In 1994, Welsh rock band The Alarm managed to fool the music industry with a single called `45rpm`. Instead of promoting it themselves they released it under the name of a fictitious group called The Poppyfields and engaged a young band lip synced to the track purporting to be the performers. It was only after the single entered the top 30 that the truth was revealed proving of course that ageism is rife in the youth orientated music business. Sara Silverman’s film Vinyl is inspired by this event and uses Alarm singer Mike Peters’ home town of Rhyl. The results are fun but fall short of fulfilling the potential of the idea.
The fortysomething members of Rhyl based pop punk band Weapons of Happiness have a chance encounter with each other twenty years after splitting acrimoniously. A drunken jam session produces a catchy new song called `Free Rock and Roll` but record companies, promoters and radio stations are not interested. So the quarter decide to recruit some teenagers to front the now renamed group Single Shots but when the single starts to attract considerable attention it develops a momentum of its own. What there is of the filim- which only last 82 minutes including credits- is a huge dollop of fun, interspersed with some punky music and including a number of interesting characters.

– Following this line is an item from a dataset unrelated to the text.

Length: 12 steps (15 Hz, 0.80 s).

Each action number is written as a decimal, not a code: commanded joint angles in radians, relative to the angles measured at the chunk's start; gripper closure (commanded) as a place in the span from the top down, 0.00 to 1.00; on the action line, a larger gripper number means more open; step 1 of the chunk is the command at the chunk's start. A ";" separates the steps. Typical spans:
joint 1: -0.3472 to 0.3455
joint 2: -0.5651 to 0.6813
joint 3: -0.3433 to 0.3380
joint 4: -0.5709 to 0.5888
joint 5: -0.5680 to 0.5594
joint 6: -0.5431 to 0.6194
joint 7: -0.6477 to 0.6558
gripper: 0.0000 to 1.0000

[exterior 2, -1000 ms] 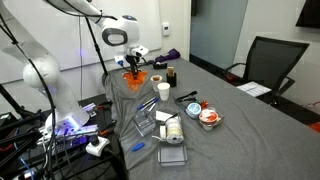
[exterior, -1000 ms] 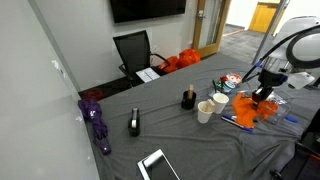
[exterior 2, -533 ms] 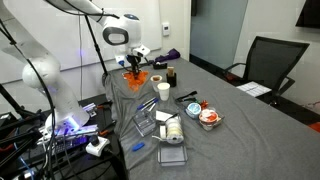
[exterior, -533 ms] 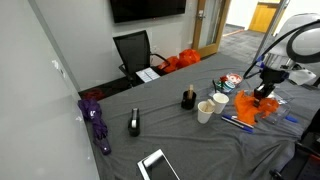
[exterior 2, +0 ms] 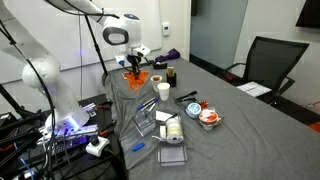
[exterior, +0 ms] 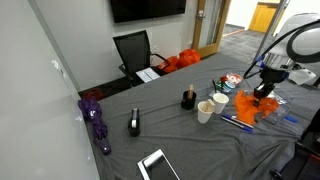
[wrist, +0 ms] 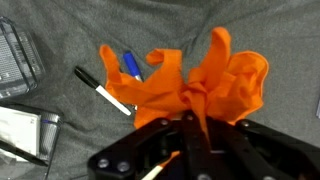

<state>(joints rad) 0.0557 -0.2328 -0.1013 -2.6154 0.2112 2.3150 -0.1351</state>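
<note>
My gripper is shut on a fold of an orange cloth that lies crumpled on the grey tablecloth. In both exterior views the gripper stands right over the cloth, pinching its top. A blue pen and a black-and-white marker lie partly under the cloth's left edge.
A white cup, a second cup and a dark jar stand near the cloth. Clear plastic containers, a bowl with red contents, a purple item, a tablet and an office chair are around.
</note>
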 commanded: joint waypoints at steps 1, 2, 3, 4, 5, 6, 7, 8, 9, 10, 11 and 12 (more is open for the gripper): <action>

Phil Daniels’ cocky persona suits his role as Johnny Jones who takes on the mantle of managing the kids only to discover one of them might be his offspring! Keith Allen is surprisingly restrained as the group’s bass player while of the younger musicians Jamie Blackley fills the role of the charismatic frontman to a tee. Most of the cast – outside five established names- are all Rhyl based performers which all adds to the authenticity of the proceedings. A recurring policeman is played by the town’s chief of police!

"How are we gonna get this thing home?"
Silverman has a strong eye for the minutiae of rock and roll mythologizing peppering the film with some cool moments as well as drawing strong performances from all concerned. As the scenario develops your allegiance starts to shift this way and that while there is a tremendous sense of spirit. The sparky relationship between the older and younger musicians is well played and the cornerstone song is incredibly catchy which also helps.

There’s really a tv series worth of places this could have gone but the narrative rushes to a hurried ending, failing to engage with anything deeper. Even the way the scam is perpetrated lacks attention to detail. The plot also tends to side line some of the players and there isn’t enough light and shade to the latter parts. You might call this the epitome of rock and roll but the result leaves Vinyl enjoyable but a distance from greatness.